Provided records:
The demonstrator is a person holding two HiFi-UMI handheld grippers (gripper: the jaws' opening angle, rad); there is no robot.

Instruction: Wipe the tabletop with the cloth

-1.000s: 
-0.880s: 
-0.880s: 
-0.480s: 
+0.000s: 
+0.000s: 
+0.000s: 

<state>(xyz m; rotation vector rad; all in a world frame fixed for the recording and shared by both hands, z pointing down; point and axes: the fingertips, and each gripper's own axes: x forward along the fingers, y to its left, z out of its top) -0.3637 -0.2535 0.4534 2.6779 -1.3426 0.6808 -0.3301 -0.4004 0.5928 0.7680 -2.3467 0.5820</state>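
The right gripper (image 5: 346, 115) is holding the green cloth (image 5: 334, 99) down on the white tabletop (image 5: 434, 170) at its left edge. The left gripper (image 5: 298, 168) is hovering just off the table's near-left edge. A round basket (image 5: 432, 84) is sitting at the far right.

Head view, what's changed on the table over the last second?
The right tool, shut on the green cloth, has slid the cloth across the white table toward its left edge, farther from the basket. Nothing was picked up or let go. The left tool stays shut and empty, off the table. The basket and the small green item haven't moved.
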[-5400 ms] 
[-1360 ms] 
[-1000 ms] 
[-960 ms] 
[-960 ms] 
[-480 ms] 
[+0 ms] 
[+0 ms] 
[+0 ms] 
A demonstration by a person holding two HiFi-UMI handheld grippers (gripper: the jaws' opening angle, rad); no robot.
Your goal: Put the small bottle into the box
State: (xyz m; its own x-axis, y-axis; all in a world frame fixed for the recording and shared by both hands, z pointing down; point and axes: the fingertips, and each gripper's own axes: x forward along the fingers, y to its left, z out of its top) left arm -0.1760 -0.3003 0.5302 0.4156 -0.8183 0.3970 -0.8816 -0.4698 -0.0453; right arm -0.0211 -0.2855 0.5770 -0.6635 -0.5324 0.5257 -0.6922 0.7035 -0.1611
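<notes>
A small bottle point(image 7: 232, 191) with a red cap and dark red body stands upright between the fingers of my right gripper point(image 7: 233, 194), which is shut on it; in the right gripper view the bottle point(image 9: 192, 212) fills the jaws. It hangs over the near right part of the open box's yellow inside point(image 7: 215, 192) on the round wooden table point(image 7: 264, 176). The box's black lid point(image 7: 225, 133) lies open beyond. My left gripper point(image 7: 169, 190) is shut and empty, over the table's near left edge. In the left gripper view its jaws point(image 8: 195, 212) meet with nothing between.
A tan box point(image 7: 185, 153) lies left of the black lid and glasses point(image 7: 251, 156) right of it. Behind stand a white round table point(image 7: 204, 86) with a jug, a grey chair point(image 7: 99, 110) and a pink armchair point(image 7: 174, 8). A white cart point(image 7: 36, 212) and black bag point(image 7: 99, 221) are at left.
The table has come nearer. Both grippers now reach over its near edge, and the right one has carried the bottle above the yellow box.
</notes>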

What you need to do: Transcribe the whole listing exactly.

Answer to this problem:
The demonstrator is a person holding two HiFi-UMI handheld grippers (gripper: the jaws' opening angle, rad); there is no robot.

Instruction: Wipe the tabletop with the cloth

-1.000s: 
-0.880s: 
-0.880s: 
-0.480s: 
+0.000s: 
+0.000s: 
+0.000s: 

<state>(xyz m; rotation vector rad; all in a world frame fixed for the recording and shared by both hands, z pointing down; point and axes: the fingertips, and each gripper's own axes: x forward along the fingers, y to its left, z out of its top) -0.3637 -0.2535 0.4534 2.6779 -1.3426 0.6808 -0.3301 -0.4004 0.5928 0.7680 -2.3467 0.5820</state>
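The right gripper (image 5: 346, 115) is holding the green cloth (image 5: 334, 99) down on the white tabletop (image 5: 434, 170) at its left edge. The left gripper (image 5: 298, 168) is hovering just off the table's near-left edge. A round basket (image 5: 432, 84) is sitting at the far right.

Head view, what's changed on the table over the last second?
The right tool, shut on the green cloth, has slid the cloth across the white table toward its left edge, farther from the basket. Nothing was picked up or let go. The left tool stays shut and empty, off the table. The basket and the small green item haven't moved.
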[-5400 ms] 
[-1360 ms] 
[-1000 ms] 
[-960 ms] 
[-960 ms] 
[-480 ms] 
[+0 ms] 
[+0 ms] 
[+0 ms] 
A demonstration by a person holding two HiFi-UMI handheld grippers (gripper: the jaws' opening angle, rad); no robot.
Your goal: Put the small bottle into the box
State: (xyz m; its own x-axis, y-axis; all in a world frame fixed for the recording and shared by both hands, z pointing down; point and axes: the fingertips, and each gripper's own axes: x forward along the fingers, y to its left, z out of its top) left arm -0.1760 -0.3003 0.5302 0.4156 -0.8183 0.3970 -0.8816 -0.4698 -0.0453; right arm -0.0211 -0.2855 0.5770 -0.6635 -0.5324 0.5257 -0.6922 0.7035 -0.1611
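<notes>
A small bottle point(image 7: 232, 191) with a red cap and dark red body stands upright between the fingers of my right gripper point(image 7: 233, 194), which is shut on it; in the right gripper view the bottle point(image 9: 192, 212) fills the jaws. It hangs over the near right part of the open box's yellow inside point(image 7: 215, 192) on the round wooden table point(image 7: 264, 176). The box's black lid point(image 7: 225, 133) lies open beyond. My left gripper point(image 7: 169, 190) is shut and empty, over the table's near left edge. In the left gripper view its jaws point(image 8: 195, 212) meet with nothing between.
A tan box point(image 7: 185, 153) lies left of the black lid and glasses point(image 7: 251, 156) right of it. Behind stand a white round table point(image 7: 204, 86) with a jug, a grey chair point(image 7: 99, 110) and a pink armchair point(image 7: 174, 8). A white cart point(image 7: 36, 212) and black bag point(image 7: 99, 221) are at left.
The table has come nearer. Both grippers now reach over its near edge, and the right one has carried the bottle above the yellow box.
</notes>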

No additional output will be given.